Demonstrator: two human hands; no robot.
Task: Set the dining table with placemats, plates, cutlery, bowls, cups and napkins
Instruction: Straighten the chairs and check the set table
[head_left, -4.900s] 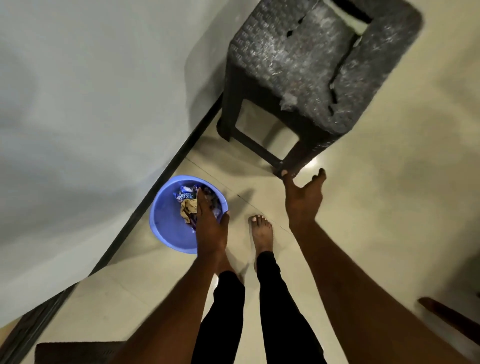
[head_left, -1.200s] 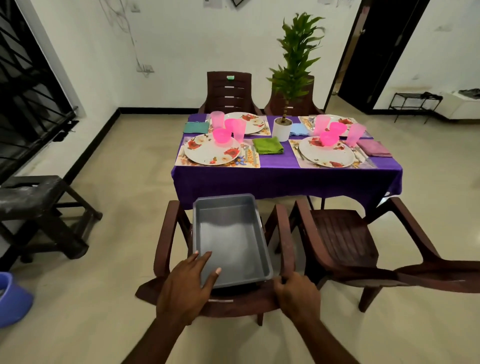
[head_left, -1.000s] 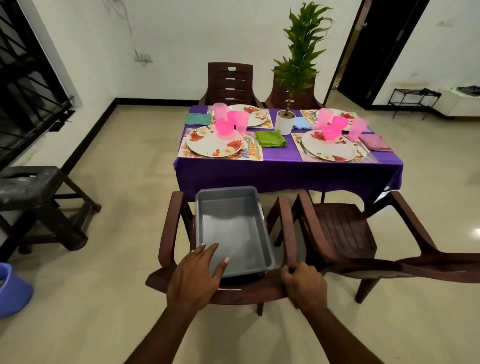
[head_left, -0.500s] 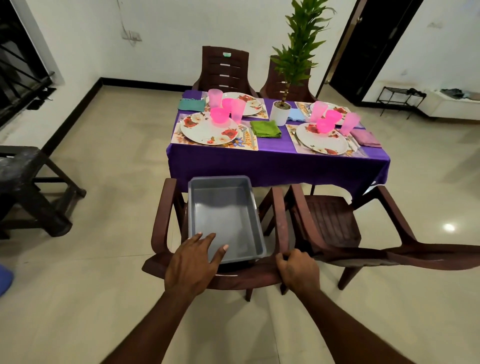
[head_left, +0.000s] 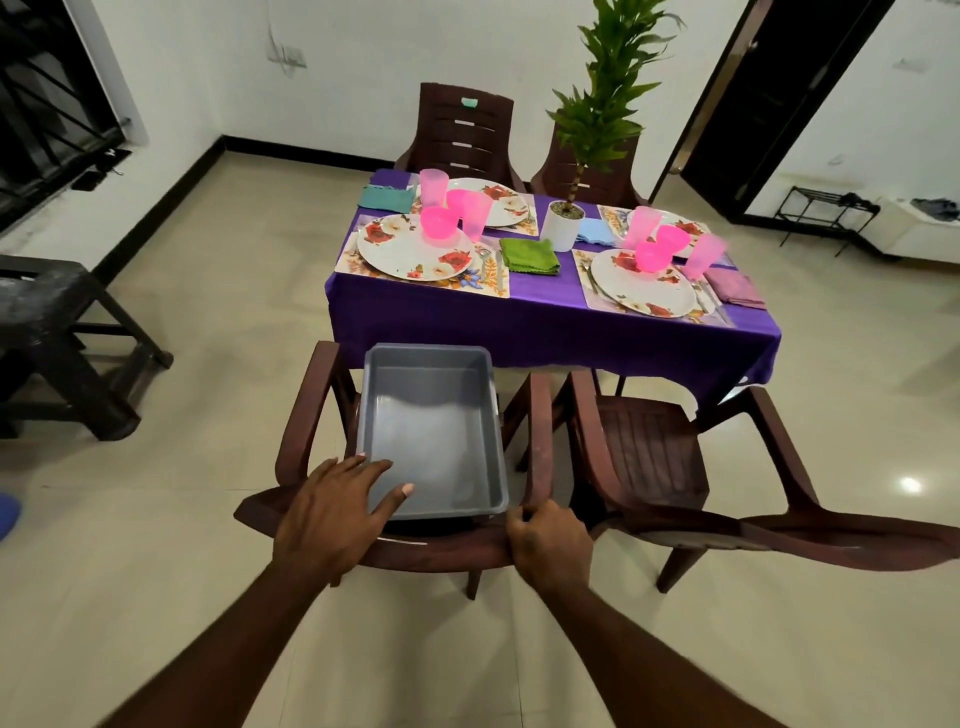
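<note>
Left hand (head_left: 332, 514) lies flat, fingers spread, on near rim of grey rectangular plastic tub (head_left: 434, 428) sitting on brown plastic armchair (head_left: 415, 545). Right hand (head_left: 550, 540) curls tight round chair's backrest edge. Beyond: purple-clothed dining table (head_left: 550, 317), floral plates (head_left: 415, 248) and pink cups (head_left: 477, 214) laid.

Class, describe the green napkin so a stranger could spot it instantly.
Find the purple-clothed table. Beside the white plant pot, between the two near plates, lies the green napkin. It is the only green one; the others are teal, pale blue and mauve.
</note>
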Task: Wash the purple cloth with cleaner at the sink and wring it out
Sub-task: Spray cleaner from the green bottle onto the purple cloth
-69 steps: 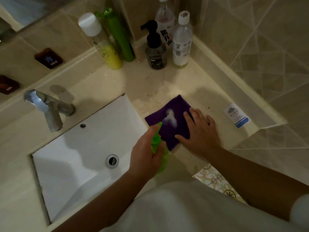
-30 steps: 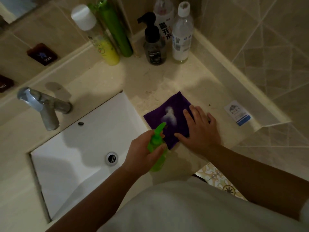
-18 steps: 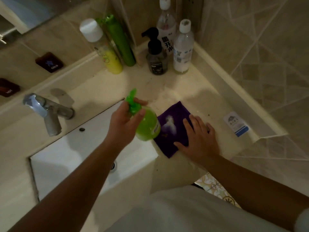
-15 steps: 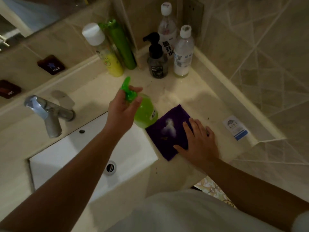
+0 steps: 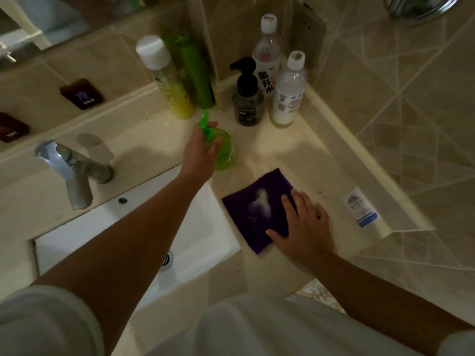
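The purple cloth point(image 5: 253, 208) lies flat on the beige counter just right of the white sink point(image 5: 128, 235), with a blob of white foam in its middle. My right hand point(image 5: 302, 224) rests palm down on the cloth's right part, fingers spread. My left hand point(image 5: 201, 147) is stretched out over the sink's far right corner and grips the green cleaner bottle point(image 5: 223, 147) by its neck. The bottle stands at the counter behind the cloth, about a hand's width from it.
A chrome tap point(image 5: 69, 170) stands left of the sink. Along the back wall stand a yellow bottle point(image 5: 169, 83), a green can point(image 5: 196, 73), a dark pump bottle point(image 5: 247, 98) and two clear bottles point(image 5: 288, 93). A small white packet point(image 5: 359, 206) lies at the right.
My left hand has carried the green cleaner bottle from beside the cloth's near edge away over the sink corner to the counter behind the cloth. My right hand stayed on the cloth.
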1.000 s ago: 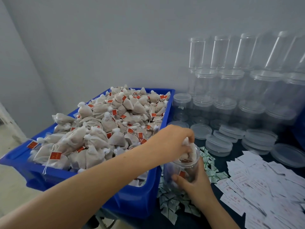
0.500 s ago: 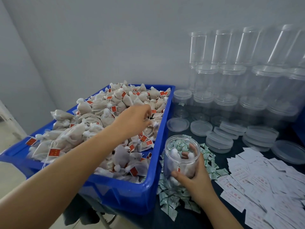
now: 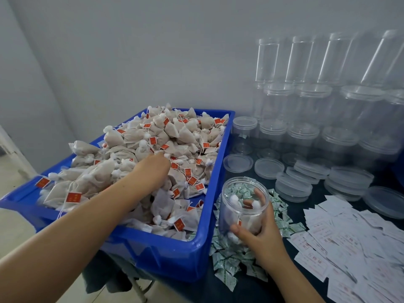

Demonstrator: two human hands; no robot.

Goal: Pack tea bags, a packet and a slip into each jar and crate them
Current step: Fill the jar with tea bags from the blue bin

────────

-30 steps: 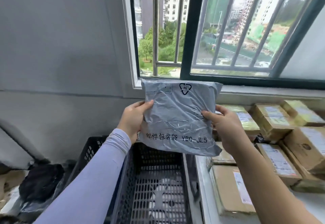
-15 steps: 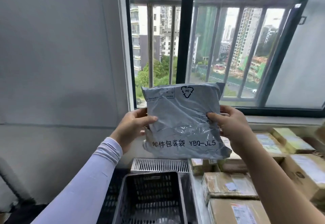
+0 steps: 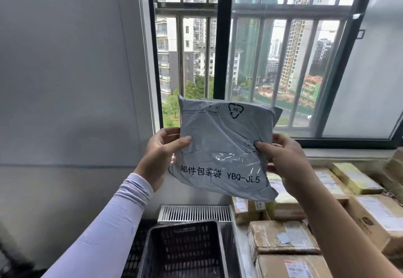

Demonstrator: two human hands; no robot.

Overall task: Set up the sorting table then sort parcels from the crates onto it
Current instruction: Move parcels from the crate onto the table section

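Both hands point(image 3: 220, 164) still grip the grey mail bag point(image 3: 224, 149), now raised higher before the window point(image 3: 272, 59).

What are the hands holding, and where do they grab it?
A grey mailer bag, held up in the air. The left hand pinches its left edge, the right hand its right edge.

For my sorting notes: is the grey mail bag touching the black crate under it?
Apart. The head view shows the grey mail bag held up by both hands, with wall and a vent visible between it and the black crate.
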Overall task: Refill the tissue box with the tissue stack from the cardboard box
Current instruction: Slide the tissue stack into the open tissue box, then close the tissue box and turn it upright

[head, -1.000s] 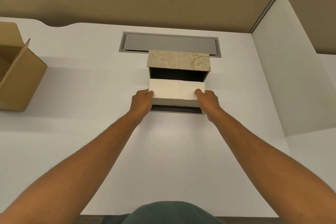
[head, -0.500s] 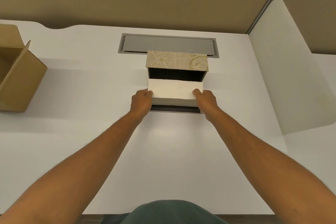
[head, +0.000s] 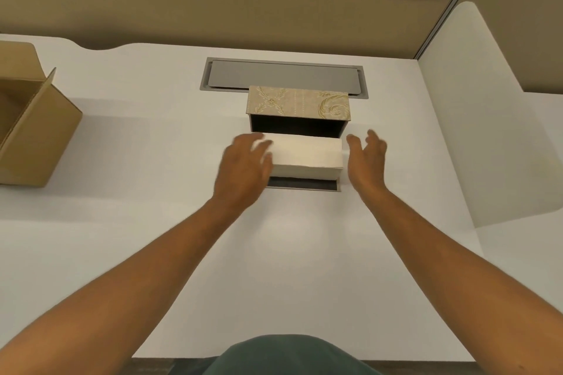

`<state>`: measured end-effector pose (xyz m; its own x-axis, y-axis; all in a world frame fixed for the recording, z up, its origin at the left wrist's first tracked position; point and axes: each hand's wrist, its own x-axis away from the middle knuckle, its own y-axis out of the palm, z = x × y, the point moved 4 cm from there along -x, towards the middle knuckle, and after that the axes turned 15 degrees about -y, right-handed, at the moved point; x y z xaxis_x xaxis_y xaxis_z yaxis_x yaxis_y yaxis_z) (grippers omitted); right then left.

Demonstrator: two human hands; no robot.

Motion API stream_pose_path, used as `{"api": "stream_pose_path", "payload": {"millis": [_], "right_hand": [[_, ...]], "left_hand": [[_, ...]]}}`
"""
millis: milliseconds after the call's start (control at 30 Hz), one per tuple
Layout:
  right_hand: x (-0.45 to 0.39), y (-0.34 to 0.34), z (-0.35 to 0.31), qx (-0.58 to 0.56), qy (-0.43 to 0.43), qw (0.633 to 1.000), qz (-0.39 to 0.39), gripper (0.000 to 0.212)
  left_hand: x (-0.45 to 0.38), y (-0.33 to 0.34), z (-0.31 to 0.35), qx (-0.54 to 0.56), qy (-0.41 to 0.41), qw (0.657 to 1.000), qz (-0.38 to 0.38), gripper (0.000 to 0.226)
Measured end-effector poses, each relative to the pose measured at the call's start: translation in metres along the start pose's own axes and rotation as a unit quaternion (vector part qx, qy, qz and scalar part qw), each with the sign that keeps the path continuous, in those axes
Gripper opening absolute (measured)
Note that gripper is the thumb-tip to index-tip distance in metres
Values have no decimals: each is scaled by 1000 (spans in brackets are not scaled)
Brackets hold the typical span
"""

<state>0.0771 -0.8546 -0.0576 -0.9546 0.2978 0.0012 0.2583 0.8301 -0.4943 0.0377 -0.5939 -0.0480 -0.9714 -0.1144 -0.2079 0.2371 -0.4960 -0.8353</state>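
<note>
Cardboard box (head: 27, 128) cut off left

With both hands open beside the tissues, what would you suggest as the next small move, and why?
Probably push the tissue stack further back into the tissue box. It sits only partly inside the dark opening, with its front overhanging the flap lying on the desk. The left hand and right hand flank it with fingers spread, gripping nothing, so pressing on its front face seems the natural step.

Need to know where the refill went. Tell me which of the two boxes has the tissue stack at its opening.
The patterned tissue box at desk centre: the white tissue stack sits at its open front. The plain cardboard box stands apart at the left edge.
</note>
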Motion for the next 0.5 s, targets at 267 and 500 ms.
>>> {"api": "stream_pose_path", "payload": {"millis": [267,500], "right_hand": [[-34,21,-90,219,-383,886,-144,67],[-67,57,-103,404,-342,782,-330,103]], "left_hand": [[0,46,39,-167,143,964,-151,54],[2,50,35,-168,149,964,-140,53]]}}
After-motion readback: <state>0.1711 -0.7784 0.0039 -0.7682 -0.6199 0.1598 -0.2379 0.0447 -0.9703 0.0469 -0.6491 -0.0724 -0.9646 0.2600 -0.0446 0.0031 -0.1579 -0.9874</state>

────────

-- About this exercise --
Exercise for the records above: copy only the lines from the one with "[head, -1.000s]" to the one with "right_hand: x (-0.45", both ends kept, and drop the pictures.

-- Expected answer --
[head, -1.000s] 
[head, -0.500s] 
[head, +0.000s] 

`<state>`: measured end-effector pose (xyz m; its own x-axis, y-axis; all in a world frame fixed for the recording, z up, its origin at the left wrist's first tracked position; point and axes: each hand's wrist, its own x-axis away from the middle knuckle, its own y-axis out of the palm, z = x × y, the point moved 4 cm from there along -x, towards the middle knuckle, and after that the axes turned 15 degrees about -y, right-handed, at the moved point; x y z xaxis_x xaxis_y xaxis_z yaxis_x yaxis_y yaxis_z) (grippers omitted); right then left.

Demonstrator: two human hands; no robot.

Motion API stream_pose_path, used as `{"api": "stream_pose_path", "payload": {"millis": [_], "right_hand": [[_, ...]], "left_hand": [[_, ...]]}}`
"""
millis: milliseconds after the call's start (control at 30 Hz), one per tuple
Layout:
  right_hand: x (-0.45 to 0.39), y (-0.34 to 0.34), z (-0.35 to 0.31), qx (-0.58 to 0.56), qy (-0.43 to 0.43), qw (0.633 to 1.000), qz (-0.39 to 0.39), gripper (0.000 to 0.212)

This completes the requested output.